List of Pros and Cons of Induction Cooktop
In ways, they seem like a true space-age technology—no flame, no hot coil, just a glass sheet, with a circle marked on top and a glowing light. Induction cooktops are a distinctive and unique cooking apparatus that heat up the pan, not the burner, through the application of electromagnetic fields. While they are used for many of the same cooking tasks as other cooktops, they have particular advantages and disadvantages that make them particularly suited to certain applications.
When you pass an electrical current through metal, the resistance causes the metal to heat up. A traditional electric stovetop is that simple: the heating element is a coil, and as the energy increases, the resistance makes the coil hot. An induction stove is a little more complicated. Using an electromagnet that generates a special kind of field, induction cooktops make this process happen in the pot or pan itself.
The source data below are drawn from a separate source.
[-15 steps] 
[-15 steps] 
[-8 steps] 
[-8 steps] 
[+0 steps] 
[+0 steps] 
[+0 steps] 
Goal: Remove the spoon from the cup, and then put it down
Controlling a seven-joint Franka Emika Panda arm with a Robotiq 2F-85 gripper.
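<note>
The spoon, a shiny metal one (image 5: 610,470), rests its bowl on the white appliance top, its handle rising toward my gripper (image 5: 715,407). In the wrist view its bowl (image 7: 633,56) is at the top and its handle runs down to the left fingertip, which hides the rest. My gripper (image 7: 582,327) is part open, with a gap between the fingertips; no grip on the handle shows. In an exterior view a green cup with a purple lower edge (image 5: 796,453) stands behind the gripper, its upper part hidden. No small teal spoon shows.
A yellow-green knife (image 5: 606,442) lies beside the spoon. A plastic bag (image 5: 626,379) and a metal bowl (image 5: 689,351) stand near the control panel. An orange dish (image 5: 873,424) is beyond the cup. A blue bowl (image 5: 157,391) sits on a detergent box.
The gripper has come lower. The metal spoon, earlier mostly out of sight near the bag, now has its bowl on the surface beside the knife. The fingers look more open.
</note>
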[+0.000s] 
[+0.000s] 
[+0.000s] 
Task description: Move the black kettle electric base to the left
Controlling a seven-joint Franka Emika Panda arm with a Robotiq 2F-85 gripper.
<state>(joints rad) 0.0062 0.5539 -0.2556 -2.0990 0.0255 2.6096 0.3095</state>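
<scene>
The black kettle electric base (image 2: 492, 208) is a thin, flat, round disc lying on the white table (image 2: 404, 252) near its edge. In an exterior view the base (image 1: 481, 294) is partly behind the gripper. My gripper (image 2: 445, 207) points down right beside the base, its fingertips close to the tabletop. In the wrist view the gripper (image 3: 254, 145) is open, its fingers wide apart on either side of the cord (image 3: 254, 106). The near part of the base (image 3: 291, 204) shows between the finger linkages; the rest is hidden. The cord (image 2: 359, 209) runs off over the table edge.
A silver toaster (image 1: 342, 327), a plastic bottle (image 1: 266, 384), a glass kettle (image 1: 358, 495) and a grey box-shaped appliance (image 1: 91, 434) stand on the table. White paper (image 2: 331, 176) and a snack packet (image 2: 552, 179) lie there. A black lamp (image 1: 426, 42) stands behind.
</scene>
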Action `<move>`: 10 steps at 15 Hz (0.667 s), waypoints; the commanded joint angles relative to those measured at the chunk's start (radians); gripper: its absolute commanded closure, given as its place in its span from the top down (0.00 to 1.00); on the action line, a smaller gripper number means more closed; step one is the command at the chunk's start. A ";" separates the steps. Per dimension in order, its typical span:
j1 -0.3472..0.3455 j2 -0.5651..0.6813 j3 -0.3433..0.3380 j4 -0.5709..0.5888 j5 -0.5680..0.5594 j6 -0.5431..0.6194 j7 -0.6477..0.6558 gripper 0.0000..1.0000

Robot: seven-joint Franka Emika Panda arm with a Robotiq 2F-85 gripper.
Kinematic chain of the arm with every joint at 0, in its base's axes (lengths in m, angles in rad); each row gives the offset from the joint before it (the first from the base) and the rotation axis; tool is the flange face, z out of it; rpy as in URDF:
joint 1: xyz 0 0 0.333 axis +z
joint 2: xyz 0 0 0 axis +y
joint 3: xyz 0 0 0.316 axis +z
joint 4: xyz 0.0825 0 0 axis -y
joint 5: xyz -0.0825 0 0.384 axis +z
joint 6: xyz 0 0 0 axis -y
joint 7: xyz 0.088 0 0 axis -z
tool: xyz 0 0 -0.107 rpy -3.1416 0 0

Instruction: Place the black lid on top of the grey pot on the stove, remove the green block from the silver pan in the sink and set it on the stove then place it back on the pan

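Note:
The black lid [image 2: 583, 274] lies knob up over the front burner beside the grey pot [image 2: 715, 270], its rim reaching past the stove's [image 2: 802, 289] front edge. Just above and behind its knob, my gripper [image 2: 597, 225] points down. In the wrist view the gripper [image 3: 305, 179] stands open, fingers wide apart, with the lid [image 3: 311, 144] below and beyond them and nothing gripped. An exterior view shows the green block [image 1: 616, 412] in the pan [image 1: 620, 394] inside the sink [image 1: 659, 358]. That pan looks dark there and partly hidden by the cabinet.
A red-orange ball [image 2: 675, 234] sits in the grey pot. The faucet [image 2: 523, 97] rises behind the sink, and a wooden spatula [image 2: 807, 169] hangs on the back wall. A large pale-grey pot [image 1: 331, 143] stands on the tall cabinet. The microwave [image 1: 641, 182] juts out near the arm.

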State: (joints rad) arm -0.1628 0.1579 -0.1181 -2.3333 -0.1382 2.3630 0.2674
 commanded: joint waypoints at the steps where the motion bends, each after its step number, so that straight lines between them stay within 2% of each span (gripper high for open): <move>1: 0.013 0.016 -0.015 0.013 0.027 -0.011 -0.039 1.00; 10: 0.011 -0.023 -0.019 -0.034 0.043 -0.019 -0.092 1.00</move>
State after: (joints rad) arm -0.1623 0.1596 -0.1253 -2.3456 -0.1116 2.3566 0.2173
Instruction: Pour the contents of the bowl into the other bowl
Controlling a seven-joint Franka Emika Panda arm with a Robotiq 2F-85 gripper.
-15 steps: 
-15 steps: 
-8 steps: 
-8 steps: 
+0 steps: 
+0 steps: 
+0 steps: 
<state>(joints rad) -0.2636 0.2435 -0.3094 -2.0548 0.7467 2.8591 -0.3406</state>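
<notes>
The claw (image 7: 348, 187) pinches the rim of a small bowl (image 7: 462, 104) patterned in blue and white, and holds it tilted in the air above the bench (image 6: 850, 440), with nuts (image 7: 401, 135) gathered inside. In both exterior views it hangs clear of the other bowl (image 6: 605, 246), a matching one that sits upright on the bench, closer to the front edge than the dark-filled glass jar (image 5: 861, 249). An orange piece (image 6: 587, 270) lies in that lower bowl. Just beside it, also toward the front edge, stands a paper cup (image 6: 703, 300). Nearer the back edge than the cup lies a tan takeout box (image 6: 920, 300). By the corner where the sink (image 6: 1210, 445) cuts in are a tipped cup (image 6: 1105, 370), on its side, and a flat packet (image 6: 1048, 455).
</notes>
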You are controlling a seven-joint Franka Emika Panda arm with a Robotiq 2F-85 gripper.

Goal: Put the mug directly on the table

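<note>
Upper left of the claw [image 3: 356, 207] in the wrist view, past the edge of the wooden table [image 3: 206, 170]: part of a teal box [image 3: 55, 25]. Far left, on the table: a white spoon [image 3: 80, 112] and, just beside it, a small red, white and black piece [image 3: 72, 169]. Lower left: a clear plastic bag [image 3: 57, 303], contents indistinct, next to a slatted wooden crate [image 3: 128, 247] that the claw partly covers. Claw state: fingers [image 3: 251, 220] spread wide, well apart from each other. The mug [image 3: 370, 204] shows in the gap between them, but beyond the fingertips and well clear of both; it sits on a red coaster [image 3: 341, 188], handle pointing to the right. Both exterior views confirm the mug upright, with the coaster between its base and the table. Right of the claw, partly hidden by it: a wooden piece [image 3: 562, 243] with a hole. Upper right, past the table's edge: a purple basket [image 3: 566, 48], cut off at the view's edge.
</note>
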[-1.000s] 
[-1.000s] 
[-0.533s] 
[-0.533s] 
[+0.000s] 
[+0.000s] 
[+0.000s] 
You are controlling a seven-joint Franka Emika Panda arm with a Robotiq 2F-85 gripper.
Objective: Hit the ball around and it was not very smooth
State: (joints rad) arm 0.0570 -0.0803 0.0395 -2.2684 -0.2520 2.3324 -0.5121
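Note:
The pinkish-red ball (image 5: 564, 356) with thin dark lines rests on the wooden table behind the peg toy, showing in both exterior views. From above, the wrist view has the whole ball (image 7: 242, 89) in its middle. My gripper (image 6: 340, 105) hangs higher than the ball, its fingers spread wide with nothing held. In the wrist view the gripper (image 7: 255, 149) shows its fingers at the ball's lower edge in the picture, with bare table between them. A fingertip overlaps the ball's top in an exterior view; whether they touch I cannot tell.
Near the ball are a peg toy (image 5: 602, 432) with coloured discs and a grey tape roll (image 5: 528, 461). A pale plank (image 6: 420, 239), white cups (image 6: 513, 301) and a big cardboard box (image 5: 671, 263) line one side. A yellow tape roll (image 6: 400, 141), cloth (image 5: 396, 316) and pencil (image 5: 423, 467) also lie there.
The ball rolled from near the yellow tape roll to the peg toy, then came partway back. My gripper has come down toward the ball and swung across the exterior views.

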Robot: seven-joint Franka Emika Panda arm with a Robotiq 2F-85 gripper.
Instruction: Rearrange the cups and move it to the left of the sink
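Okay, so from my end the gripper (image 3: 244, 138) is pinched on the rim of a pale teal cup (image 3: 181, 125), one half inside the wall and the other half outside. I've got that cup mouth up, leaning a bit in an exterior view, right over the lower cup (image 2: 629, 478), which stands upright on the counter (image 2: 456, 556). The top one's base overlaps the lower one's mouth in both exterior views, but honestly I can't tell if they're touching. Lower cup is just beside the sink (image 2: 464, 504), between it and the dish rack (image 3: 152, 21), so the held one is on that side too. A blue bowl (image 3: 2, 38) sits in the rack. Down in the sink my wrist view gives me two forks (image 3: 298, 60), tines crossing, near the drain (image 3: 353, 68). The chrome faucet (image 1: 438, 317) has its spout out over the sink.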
Instead of heating an element and using that to heat your cookwear, induction cooking uses the cookwear itself as a heating element.
List of Pros of Induction Cooktop
1. Heats Up Quickly
This gives an induction cooktop some distinct advantages over other cooking surfaces. Since the heat doesn’t have to be transferred from the element to the cooking vessel, induction cooktops heat up very quickly, and since there’s no dense coil to hold heat they cool down faster than traditional electric as well. This gives a cook more control over the temperature of their cooking. Higher-end induction cooktops can monitor the power drawn by the pan and precisely control the temperature.
2. More Efficient
There are other advantages to using the pan as the primary heating element. Electric burners are a comparatively inefficient way to transfer energy to a pan, heating up far hotter than the intended cooking temperature. The orange glow of a coil stove is itself energy in the form of light, radiating out in visible and invisible wavelengths on all exposed surfaces of the burner. Burning gas likewise wastes enormous energy, with the gasses transferring limited heat to the pan as they flow around it and warm the room.
3. Safer to Use
Efficiency means that inductions cooktops don’t need to get as hot as other types of stoves in order to heat the food to the same temperature. In fact, with induction cooking the hottest piece of the entire process is the part in direct contact with your food. This gives it some obvious advantages in safety, since cooler temperatures cause fewer burns and start fewer fires. That’s no reason to be careless, of course—induction stoves still get extremely hot, and may not show it as visibly as other cooking methods.
4. Great for Populated Areas
In crowded cities like Tokyo and Hong Kong, induction cooktops are ubiquitous, since they require less space to be used safely and are less likely to start a fire. Many college students favor induction cooktops for similar reasons. In addition, the electrical components are not at risk of higher temperatures, and does not need to be as deep to dissipate heat. This makes induction the thinnest cooking surface by depth, making it even more appealing to limited spaces. This thin profile also allows it to be set up for use from a wheelchair.
5. Less Food Burned
Since they don’t get as hot, induction surfaces don’t have all the problems associated with higher-heat devices. Food never gets burned onto the surface, since without the metal there is no induction. The simple flat surface is much easier to clean than other ranges, and there are no gaps or cracks to build up grease or crumbs.
List of Cons of Induction Cooktop
1. Limited
Induction uses the pan as a heating element, and some cooking vessels are more suited to this than others. To be used for induction cooking, a pot or pan must be made of a ferromagnetic material in order to respond to the fields. Copper, glass and aluminum vessels cannot be used directly on the cooktop, and require a ferrous intermediary (a hot disk) to cook with. Similarly, pots and pans need to have a flat bottom to rest in contact with the surface—round-bottom woks require specially designed tops, and can’t be used on standard induction cooking setups.
2. Fluctuate Temperature of Cooking
Since they heats the metal of the vessel, the vessel needs to be a good heating element– If steel cookwear is too thin, it can fluctuate rapidly in temperature or be difficult to control. If it’s large, it may take large amounts of energy to become hot enough to cook.
3. Can Scratch Surfaces
The glass-ceramic cooking surface has a lot of advantages over other stove tops, but it has its own problems as well. While it’s hard to burn food onto the glass, unlike onto the burners of other electric stoves, the glass can be scratched by sliding heavy pans or even cracked with an impact of enough force. They are in this way somewhat more fragile and vulnerable than either gas or electric.
4. Foil Can be Hazardous
Induction cooktops have a special weakness to aluminum foil. If it gets directly onto the cooking surface, it can melt in, reacting with the magnetic fields at every use and embedding itself into the glass. This can crack the surface and cause other permanent damage to the cooktop.
Cooking with an induction cooktop is its own unique experience. While it shares many similarities with other methodologies, an induction cooktop is a distinctive tool with real differences from every other cooking technology. Learning and understand these differences gives a better understanding of what cooktop will work best for your situation and needs.